§ **Exercise goal**: Copy out, from the data, each line containing the string "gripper".
━━━━━━━━━━━━━━━━
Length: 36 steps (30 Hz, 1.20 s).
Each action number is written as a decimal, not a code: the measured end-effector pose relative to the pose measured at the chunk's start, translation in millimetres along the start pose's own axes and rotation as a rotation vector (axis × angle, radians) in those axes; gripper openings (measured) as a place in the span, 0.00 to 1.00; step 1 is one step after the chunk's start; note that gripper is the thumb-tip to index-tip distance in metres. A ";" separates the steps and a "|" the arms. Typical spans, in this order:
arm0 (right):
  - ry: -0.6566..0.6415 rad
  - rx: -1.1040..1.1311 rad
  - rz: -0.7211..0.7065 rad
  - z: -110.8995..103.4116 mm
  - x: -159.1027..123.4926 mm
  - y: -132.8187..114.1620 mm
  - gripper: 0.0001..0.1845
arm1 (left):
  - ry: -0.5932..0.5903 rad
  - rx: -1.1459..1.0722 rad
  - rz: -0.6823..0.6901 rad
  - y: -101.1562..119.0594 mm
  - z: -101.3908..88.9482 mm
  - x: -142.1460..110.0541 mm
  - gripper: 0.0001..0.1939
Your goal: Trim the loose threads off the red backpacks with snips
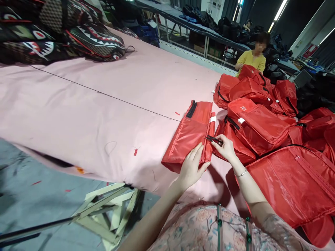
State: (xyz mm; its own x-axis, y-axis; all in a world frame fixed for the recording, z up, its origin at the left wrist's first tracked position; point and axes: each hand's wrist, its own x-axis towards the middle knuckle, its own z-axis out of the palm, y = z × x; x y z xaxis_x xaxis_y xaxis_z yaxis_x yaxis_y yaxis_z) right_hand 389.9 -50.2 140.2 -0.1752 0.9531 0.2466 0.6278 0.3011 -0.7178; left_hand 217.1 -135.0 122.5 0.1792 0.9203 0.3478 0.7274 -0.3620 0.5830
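Note:
A flat red fabric bag (195, 127) lies in front of me near the table's front edge, with a black zipper (192, 109) at its far end and a white label (213, 119) on its right side. My left hand (192, 165) rests on its near part, fingers stretched out and pressing the fabric. Black thread snips (215, 140) are gripped in my right hand (225, 148), their tips at the seam on the bag's right edge. Whether the blades touch a thread is too small to tell.
More red bags (259, 122) are heaped to the right. Patterned shark-mouth bags (96, 42) lie at the far left of the pink-covered table (78, 115). Red scraps (135, 152) and loose threads dot the cloth. A person in yellow (252, 60) is behind the heap.

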 end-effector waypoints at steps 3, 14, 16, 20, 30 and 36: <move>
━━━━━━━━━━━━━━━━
§ **Response box**:
Each action number is written as a decimal, not a code: the measured end-effector pose relative to the pose measured at the chunk's start, translation in millimetres along the start pose's own axes and rotation as a rotation vector (axis × angle, radians) in those axes; gripper openings (measured) as a place in the span, 0.00 to 1.00; step 1 is one step after the chunk's start; note that gripper is the thumb-tip to index-tip distance in metres. A ";" separates the steps and a "|" the arms. Typical spans, in this order:
  - gripper: 0.0001..0.1845
  - gripper: 0.0001..0.1939

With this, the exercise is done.